Are you only tunneling IPv6 through the VPN?

I'd be interested in knowing how this is setup as I was attempting to make a private v6 tunnel.


----------



## Kris (Oct 18, 2014)

@KuJoe I got 60 down / 12 up in Denver, due to their competitive CenturyLink speeds. If you pay $10 extra per month, your v4 speeds should match your v6, I'm guessing you aren't on Blast, but getting Blast speeds over v6. 

Nice speed test tool BTW, never was able to test v4 / v6 before. 







Time Warner LA with their MAXX upgrade.

Waiting to get off their leased modem for the SB6183, which gives you the full 16 channels / 300 Mbps down.


----------



## KuJoe (Oct 18, 2014)

Kris said:


> @KuJoe I got 60 down / 12 up in Denver, due to their competitive CenturyLink speeds. If you pay $10 extra per month, your v4 speeds should match your v6, I'm guessing you aren't on Blast, but getting Blast speeds over v6.
> 
> Nice speed test tool BTW, never was able to test v4 / v6 before.
> 
> ...


I have their cheapest "Double Play" package but I wish I didn't sign a contract because we can't wait to get rid of our cable.

I've got a SB6141 and it works nicely compared to ever other cable modem I've ever had, I wish more ISPs would let you bring your own modem like Comcast does.


----------



## Kris (Oct 18, 2014)

KuJoe said:


> I have their cheapest "Double Play" package but I wish I didn't sign a contract because we can't wait to get rid of our cable.
> 
> I've got a SB6141 and it works nicely compared to ever other cable modem I've ever had, I wish more ISPs would let you bring your own modem like Comcast does.


Cable is 12 month plans, but you aren't in a contract.
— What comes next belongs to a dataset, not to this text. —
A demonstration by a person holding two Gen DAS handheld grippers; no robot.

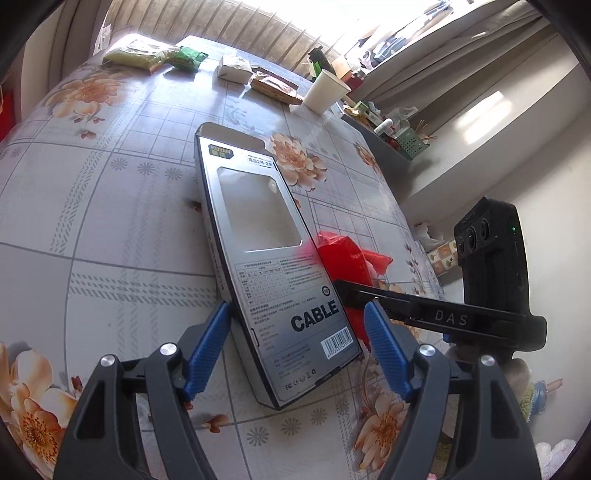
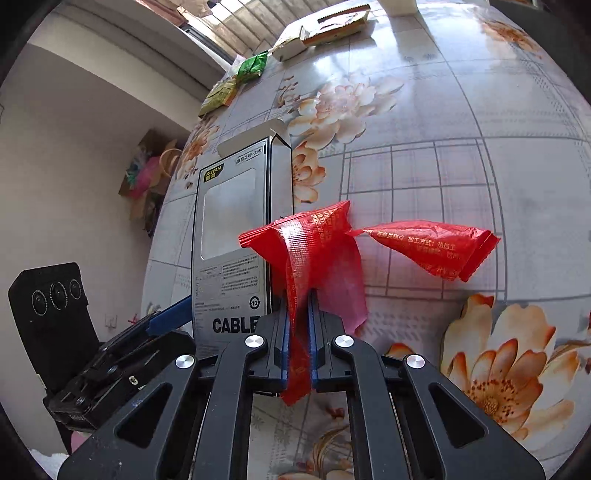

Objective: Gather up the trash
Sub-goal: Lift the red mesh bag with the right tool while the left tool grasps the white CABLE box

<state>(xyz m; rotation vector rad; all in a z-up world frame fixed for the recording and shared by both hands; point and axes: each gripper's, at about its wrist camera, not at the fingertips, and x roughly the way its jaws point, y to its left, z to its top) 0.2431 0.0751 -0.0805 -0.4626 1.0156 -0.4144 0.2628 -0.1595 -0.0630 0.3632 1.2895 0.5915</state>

That's simply when they jack up the prices. 

The SB6141 is what I had in Denver, but as I guessed, I had the 'Blast' $10/extra per month to get 60 down / 10 up on v4. Seems like they have uncapped v6, per se with the new speed tier. 

Here you need a 16 channel router to pull anything over 110 Mbps, which is why I'm waiting for the SB6183 to become more readily available retail.

It's 1-3 months on Amazon. Only reason why I'm on a TWC leased modem is there aren't any 16 channel downstream modems that will pull these speeds. 

A SB6141 only gets around 110Mbps down here due to all channels not being provisioned. Seems cable is finally waking up in certain regions to match their competitors' offerings.


----------